Prompt> Give the listing again in full, exactly as it appears.

Dataset extract>
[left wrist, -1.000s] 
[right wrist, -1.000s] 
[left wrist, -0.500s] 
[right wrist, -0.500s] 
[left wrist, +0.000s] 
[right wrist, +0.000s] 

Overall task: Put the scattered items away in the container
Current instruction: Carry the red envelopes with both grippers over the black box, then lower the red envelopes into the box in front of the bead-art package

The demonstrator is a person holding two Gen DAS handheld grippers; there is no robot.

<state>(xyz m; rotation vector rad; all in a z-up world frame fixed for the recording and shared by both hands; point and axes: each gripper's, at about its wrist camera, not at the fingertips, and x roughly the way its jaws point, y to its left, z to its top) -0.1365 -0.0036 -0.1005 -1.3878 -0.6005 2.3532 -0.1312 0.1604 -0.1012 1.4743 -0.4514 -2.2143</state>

Finished task>
[left wrist, -1.000s] 
[right wrist, -1.000s] 
[left wrist, -0.500s] 
[right wrist, -0.500s] 
[left wrist, +0.000s] 
[right wrist, +0.000s] 

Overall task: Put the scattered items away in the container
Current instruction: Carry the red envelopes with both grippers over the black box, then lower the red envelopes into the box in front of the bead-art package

The demonstrator is a person holding two Gen DAS handheld grippers; there is no robot.

<state>(xyz m; rotation vector rad; all in a z-up world frame fixed for the recording and shared by both hands; point and axes: each gripper's, at about its wrist camera, not at the fingertips, and x roughly the way its jaws point, y to its left, z to its top) -0.1365 -0.0036 -0.1005 -1.3878 -0.6005 2.3532 -0.1312 0.1604 -0.1012 1.4743 -0.4514 -2.2143</state>

Work on this exercise has concluded.